Question soumise le 8 août 2017

M. Thibault Bazin attire l'attention de M. le ministre de l'agriculture et de l'alimentation sur l'inquiétude et l'indignation provoquées par les nouvelles annonces concernant les versements des indemnités compensatoires de handicaps naturels (ICHN) prévus pour 2019 et 2020. En effet « une insincérité budgétaire » de 853 millions d'euros se serait glissée dans la maquette de la programmation des ICHN dans le second pilier de la PAC. Pour résoudre cette impasse budgétaire, le Gouvernement envisage de faire un transfert du premier vers le deuxième pilier.

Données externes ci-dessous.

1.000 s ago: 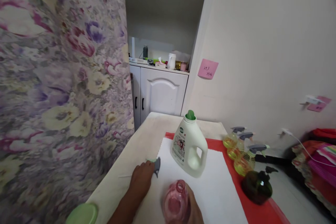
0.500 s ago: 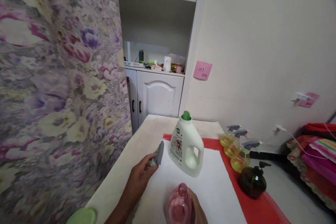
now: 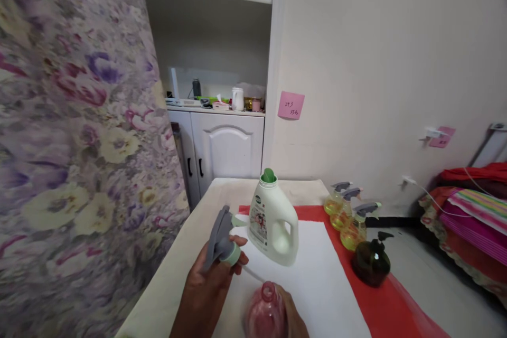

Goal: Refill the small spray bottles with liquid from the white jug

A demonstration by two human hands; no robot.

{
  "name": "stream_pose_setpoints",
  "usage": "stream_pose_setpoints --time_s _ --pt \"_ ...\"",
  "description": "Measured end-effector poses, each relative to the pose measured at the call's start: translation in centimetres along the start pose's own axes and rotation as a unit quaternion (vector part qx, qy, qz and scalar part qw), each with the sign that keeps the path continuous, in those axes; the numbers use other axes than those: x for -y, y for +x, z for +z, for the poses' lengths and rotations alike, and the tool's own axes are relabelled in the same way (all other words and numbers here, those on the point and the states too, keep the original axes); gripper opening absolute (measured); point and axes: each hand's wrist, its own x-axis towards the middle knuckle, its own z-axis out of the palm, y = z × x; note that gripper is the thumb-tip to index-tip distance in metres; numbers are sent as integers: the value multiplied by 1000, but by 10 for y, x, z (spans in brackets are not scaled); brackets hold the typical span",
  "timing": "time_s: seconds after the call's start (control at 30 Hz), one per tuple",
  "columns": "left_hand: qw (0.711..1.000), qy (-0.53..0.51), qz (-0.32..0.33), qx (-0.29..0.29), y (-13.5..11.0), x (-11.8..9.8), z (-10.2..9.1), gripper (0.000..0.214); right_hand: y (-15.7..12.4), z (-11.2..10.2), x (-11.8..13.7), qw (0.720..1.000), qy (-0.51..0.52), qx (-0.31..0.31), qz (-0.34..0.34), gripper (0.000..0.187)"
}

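My left hand point(image 3: 209, 288) is closed around a grey and pale green spray trigger head point(image 3: 220, 240), lifted above the table, its thin dip tube slanting down toward a pink bottle point(image 3: 266, 312). My right hand point(image 3: 293, 317) wraps the pink bottle from the right at the bottom edge; the bottle's mouth is uncapped and faces up. A white detergent jug point(image 3: 272, 228) with a green cap stands just beyond, on a white sheet point(image 3: 317, 285).
Three yellow spray bottles point(image 3: 348, 219) and a dark green pump bottle point(image 3: 371, 265) stand on a red mat point(image 3: 392, 306) at the right. A flowered curtain point(image 3: 75, 142) hangs at the left. Behind the table are a white cabinet point(image 3: 222, 148) and bedding point(image 3: 471, 216).
My left hand has picked the spray trigger head up from the table and raised it above the pink bottle. The camera has turned somewhat to the right.
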Motion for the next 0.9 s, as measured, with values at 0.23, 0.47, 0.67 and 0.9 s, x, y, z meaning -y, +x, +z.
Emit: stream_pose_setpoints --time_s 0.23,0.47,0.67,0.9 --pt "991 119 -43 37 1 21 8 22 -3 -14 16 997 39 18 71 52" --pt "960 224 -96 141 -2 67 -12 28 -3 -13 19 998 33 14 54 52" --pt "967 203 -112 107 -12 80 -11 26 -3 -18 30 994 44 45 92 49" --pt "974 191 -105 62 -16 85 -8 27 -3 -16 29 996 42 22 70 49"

Il vient lui demander ce que le Gouvernement entend proposer pour honorer ses engagements d'une part et éviter cette option d'autre part qui est préjudiciable au maintien de l'activité agricole dans les zones défavorisées et qui revient à faire porter, par les agriculteurs, le poids de l'inconséquence du précédent gouvernement.

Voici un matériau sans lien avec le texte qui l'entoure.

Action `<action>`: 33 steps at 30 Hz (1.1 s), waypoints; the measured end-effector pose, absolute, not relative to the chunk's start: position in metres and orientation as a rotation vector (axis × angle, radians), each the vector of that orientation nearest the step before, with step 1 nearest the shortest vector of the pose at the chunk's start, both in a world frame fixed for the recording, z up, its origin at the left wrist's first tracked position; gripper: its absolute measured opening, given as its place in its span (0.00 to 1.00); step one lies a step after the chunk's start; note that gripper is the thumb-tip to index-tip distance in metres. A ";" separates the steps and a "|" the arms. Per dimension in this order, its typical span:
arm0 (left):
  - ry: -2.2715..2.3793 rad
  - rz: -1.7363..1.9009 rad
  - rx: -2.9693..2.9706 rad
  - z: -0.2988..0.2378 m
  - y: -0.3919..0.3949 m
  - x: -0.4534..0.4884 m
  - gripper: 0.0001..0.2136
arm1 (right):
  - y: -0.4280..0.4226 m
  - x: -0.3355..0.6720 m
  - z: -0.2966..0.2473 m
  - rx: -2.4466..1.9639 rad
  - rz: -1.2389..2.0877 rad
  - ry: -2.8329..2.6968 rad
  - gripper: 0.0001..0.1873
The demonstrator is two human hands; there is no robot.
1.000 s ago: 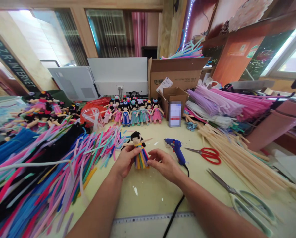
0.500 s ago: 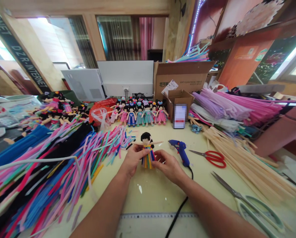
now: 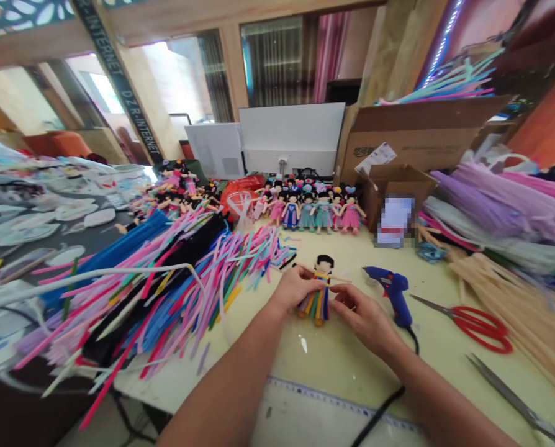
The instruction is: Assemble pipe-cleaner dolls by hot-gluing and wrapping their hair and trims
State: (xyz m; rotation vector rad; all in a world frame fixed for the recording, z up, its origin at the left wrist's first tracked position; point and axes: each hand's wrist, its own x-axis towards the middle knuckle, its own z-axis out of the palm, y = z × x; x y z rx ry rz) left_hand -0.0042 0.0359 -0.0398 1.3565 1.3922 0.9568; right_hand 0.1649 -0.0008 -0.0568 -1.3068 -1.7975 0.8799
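A small pipe-cleaner doll point(image 3: 323, 267) with black hair, a yellow top and a skirt of multicoloured strips is held just above the table. My left hand point(image 3: 296, 288) is closed on its body from the left, with the thumb across the waist. From the other side, my right hand point(image 3: 364, 313) has its bent fingertips against the skirt's right edge; the exact grip is partly hidden. Orange feet show below the hem. Close to my right hand lies a blue glue gun point(image 3: 396, 295), its black cord running toward the front edge.
Red-handled scissors point(image 3: 482, 326) and larger scissors point(image 3: 514, 391) lie at right, beside beige pipe cleaners point(image 3: 514, 310). Coloured pipe cleaners point(image 3: 179, 298) are heaped at left. Finished dolls point(image 3: 321, 214) stand at the back by cardboard boxes point(image 3: 426, 136) and a phone point(image 3: 396, 220). A ruler strip point(image 3: 324, 397) runs along the front.
My view has swung left, so everything appears farther right and slightly rotated. The doll now leans, and its orange feet have come into sight. Both hands remain at it.
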 end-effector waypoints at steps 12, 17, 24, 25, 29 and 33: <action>2.042 0.684 1.862 0.001 0.015 -0.053 0.09 | -0.004 0.167 -0.054 -1.297 0.718 -1.883 0.17; 2.281 0.478 1.849 0.004 -0.018 -0.109 0.09 | -0.007 0.165 -0.050 -1.257 0.664 -1.925 0.16; 2.486 0.341 1.763 -0.011 -0.046 -0.134 0.06 | -0.009 0.165 -0.047 -1.181 0.640 -2.003 0.14; 2.494 0.347 1.747 -0.013 -0.046 -0.134 0.05 | -0.009 0.165 -0.047 -1.174 0.628 -2.004 0.14; 2.450 0.462 1.719 -0.014 -0.044 -0.135 0.05 | -0.009 0.165 -0.047 -1.169 0.617 -1.980 0.14; 2.227 0.710 1.774 -0.002 -0.031 -0.132 0.05 | -0.005 0.164 -0.050 -1.183 0.621 -1.966 0.13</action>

Réponse émise le 17 octobre 2017

Au vu de la dynamique constatée sur la mobilisation des crédits du fonds européen agricole pour le développement rural (FEADER), des besoins supplémentaires ont été mis en évidence sur différentes mesures concernant le financement des aides du second pilier : l'indemnité compensatoire de handicaps naturels (ICHN), les aides à l'agriculture biologique et l'assurance-récolte. Ces besoins constatés s'expliquent de différentes façons : - une surprogrammation initiale des maquettes FEADER visant à limiter le risque de sous-consommation sur la fin de la programmation 2014-2020 ce qui correspond à une pratique normale dans tout exercice de programmation pluriannuelle ; - une extension progressive du périmètre des bénéficiaires de l'ICHN depuis le démarrage de la programmation actuelle ; - un renforcement de la part des crédits de l'Union européenne dans les cofinancements ; - une dynamique plus forte qu'anticipée de certains dispositifs tels que le développement de l'agriculture biologique et l'adhésion à l'assurance-récolte. La hausse du taux de transfert entre le premier pilier et le second pilier de 4,2 %, décidée le 27 juillet 2017, doit contribuer au financement de ces différents besoins. Le cadre réglementaire européen imposait que ce transfert soit réalisé avant le 1er août 2017. Outre ce transfert supplémentaire, toutes les marges de manœuvre sur le FEADER devront être utilisées. Une concertation est en cours avec les régions, autorités de gestion afin de répartir ces moyens supplémentaires sur le deuxième pilier de la politique agricole commune. Un premier comité État-régions s'est déjà tenu le 19 septembre 2017 afin d'envisager avec les régions les modalités de répartition. À l'issue de ce processus, le montant transféré vers le second pilier sera réparti entre les différentes mesures et les différents programmes de développement rural.